Can you pull out each line of the data below that includes the word "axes"?

------------------------------------------------

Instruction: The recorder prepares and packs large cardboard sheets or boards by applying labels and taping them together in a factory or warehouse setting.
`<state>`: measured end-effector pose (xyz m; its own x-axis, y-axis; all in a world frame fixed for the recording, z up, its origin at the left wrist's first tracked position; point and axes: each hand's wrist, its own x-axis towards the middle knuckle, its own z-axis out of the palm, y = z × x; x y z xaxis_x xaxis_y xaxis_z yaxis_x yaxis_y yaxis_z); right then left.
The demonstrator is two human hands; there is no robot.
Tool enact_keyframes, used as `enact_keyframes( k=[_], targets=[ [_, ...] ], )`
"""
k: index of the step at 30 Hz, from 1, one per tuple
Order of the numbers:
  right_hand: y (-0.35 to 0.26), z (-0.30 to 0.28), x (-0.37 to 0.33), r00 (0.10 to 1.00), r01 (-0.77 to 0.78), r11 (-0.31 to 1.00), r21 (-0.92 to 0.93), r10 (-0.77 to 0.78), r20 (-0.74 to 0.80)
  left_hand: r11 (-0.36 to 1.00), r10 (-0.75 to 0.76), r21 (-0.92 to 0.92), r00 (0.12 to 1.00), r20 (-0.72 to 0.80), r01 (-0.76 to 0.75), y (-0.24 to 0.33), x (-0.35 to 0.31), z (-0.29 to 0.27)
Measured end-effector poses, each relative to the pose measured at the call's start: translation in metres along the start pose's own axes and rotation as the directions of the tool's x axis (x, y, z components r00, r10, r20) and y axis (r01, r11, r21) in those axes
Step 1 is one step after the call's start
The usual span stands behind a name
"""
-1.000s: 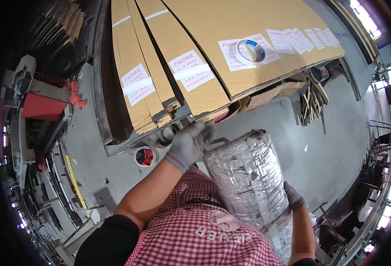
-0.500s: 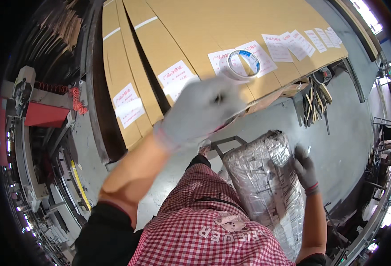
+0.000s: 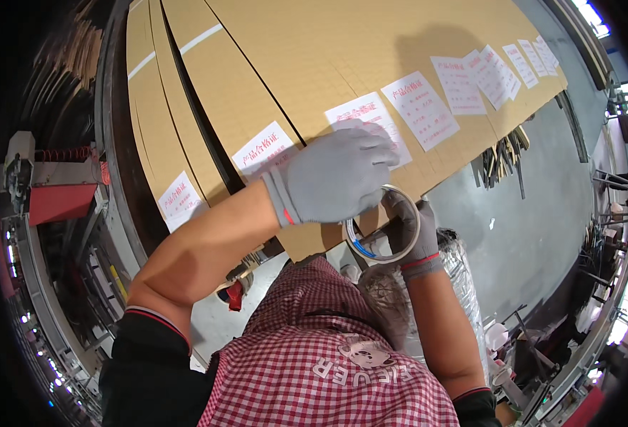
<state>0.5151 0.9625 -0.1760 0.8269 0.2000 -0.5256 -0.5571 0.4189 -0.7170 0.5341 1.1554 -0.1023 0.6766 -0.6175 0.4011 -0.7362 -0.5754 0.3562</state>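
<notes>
My right hand (image 3: 419, 231), in a grey glove, grips a roll of tape (image 3: 379, 259) by its right side. The roll is a wide pale ring with blue on its inner face, held tilted just off the near edge of the cardboard (image 3: 307, 43). Right above the roll, my gloved left hand (image 3: 339, 174) reaches over that edge. Its fingers are extended, slightly bent, and partly cover a printed paper slip (image 3: 353, 112). The left thumb and palm are hidden from view.
More white slips with red print, such as one slip (image 3: 419, 107), lie in a row along the cardboard. A silvery wrapped bundle (image 3: 456, 285) stands behind my right forearm. Thin strips (image 3: 502, 158) stick out below the cardboard's right edge. A red machine part (image 3: 61, 203) is at left.
The tape roll has left the cardboard and is now in my right hand, which came up leftward from beside the wrapped bundle. My left hand stays over the cardboard's edge, its fingers now extended.
</notes>
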Motion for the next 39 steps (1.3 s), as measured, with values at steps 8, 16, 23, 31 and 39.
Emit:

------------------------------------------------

TASK SOLUTION
`<state>`: measured end-effector pose (xyz m; its own x-axis, y-axis; all in a world frame fixed for the recording, z up, its origin at the left wrist's first tracked position; point and axes: each hand's wrist, its own x-axis towards the middle knuckle, its own z-axis out of the palm, y = z × x; x y z xaxis_x xaxis_y xaxis_z yaxis_x yaxis_y yaxis_z); right then left.
Measured end-effector poses, each relative to the pose measured at the call's start: translation in metres along the start pose's own axes and rotation as the directions of the tool's x axis (x, y, z components r00, r10, r20) and y axis (r01, r11, r21) in those axes

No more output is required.